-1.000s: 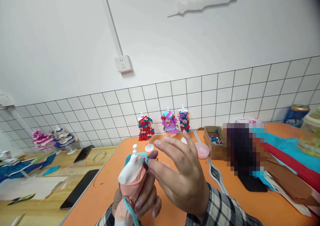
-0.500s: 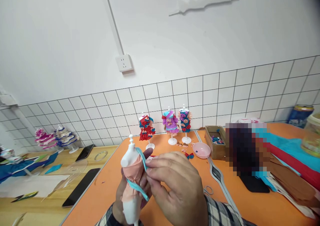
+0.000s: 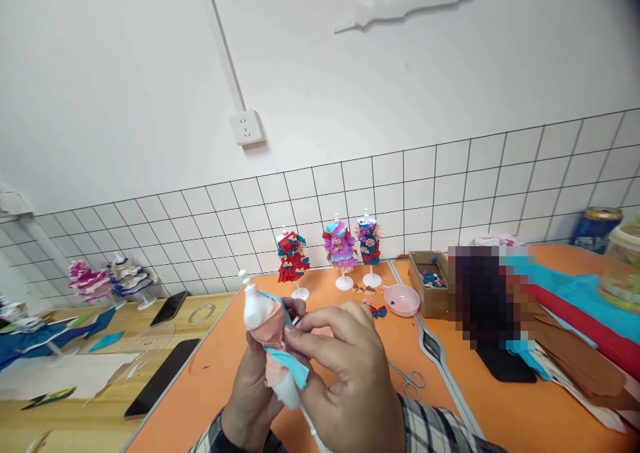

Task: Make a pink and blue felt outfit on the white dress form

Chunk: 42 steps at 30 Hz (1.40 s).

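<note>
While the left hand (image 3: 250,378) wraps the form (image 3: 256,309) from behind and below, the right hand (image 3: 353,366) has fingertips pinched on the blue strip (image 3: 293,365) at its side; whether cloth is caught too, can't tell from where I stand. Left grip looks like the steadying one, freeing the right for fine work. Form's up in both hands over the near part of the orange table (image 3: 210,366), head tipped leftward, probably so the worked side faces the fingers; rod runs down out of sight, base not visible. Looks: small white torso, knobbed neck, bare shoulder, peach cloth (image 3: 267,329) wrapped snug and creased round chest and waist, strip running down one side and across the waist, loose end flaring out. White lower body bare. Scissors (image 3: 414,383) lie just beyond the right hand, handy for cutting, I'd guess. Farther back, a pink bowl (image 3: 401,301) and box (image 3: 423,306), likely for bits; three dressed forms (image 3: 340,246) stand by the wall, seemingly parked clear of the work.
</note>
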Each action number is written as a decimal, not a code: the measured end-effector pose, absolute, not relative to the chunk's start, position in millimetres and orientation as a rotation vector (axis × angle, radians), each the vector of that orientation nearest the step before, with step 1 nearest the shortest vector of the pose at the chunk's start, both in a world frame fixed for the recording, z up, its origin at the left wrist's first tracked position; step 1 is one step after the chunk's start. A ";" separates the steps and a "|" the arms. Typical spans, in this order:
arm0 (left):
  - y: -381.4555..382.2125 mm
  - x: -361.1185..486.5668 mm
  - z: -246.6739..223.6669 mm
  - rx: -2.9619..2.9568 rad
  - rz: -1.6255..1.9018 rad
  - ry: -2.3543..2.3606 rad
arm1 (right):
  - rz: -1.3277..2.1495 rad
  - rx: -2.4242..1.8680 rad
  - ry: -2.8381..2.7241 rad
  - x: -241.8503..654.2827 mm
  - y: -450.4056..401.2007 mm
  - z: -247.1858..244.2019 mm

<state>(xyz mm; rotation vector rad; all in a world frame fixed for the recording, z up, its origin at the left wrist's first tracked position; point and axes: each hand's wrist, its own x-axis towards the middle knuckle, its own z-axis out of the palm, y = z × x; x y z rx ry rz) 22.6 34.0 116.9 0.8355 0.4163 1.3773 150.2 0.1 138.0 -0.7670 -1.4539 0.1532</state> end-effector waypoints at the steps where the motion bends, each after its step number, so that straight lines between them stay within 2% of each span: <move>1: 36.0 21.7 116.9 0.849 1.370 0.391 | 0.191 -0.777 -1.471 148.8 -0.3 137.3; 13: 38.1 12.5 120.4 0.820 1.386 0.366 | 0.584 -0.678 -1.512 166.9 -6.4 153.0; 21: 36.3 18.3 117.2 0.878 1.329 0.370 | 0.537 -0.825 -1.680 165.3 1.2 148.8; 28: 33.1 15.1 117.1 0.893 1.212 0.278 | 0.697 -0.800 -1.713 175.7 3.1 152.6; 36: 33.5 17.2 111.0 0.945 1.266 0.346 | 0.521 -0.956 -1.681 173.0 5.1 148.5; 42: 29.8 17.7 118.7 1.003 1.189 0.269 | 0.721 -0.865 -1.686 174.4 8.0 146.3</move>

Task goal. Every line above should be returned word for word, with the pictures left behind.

Response box.
-1.000s: 
-0.500s: 
+0.000s: 

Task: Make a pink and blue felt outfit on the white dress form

Chunk: 42 steps at 30 Hz (1.40 s).

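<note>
While the left hand (image 3: 250,378) wraps the form (image 3: 256,309) from behind and below, the right hand (image 3: 353,366) has fingertips pinched on the blue strip (image 3: 293,365) at its side; whether cloth is caught too, can't tell from where I stand. Left grip looks like the steadying one, freeing the right for fine work. Form's up in both hands over the near part of the orange table (image 3: 210,366), head tipped leftward, probably so the worked side faces the fingers; rod runs down out of sight, base not visible. Looks: small white torso, knobbed neck, bare shoulder, peach cloth (image 3: 267,329) wrapped snug and creased round chest and waist, strip running down one side and across the waist, loose end flaring out. White lower body bare. Scissors (image 3: 414,383) lie just beyond the right hand, handy for cutting, I'd guess. Farther back, a pink bowl (image 3: 401,301) and box (image 3: 423,306), likely for bits; three dressed forms (image 3: 340,246) stand by the wall, seemingly parked clear of the work.
</note>
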Each action number is written as a decimal, not a code: the measured end-effector pose, absolute, not relative to the chunk's start, position in millimetres and orientation as a rotation vector (axis × angle, radians), each the vector of that orientation nearest the step before, with step 1 nearest the shortest vector of the pose at the chunk's start, both in a world frame fixed for the recording, z up, its origin at the left wrist's first tracked position; step 1 is one step after the chunk's start. A ";" separates the steps and a "|" the arms. Typical spans, in this order:
arm0 (left):
  - y: -381.4555..382.2125 mm
  - x: -361.1185..486.5668 mm
  - z: -246.6739..223.6669 mm
  - rx: -2.9619..2.9568 rad
  - rz: -1.6255..1.9018 rad
  - ry: -2.3543..2.3606 rad
arm1 (right):
  - rz: -1.3277..2.1495 rad
  - rx: -2.4242..1.8680 rad
  - ry: -2.8381..2.7241 rad
  - x: -241.8503..654.2827 mm
  - y: -450.4056..401.2007 mm
  - z: -247.1858..244.2019 mm

<state>(xyz mm; rotation vector rad; all in a world frame fixed for the recording, z up, its origin at the left wrist's first tracked position; point and axes: each hand's wrist, its own x-axis towards the middle knuckle, its own z-axis out of the palm, y = z × x; x y z rx ry rz) 22.6 34.0 116.9 0.8355 0.4163 1.3773 150.2 0.1 138.0 -0.7670 -1.4539 0.1532</state> end-effector waypoints at the steps where the motion bends, each after its step number, so that straight lines between them stay within 2% of each span: <move>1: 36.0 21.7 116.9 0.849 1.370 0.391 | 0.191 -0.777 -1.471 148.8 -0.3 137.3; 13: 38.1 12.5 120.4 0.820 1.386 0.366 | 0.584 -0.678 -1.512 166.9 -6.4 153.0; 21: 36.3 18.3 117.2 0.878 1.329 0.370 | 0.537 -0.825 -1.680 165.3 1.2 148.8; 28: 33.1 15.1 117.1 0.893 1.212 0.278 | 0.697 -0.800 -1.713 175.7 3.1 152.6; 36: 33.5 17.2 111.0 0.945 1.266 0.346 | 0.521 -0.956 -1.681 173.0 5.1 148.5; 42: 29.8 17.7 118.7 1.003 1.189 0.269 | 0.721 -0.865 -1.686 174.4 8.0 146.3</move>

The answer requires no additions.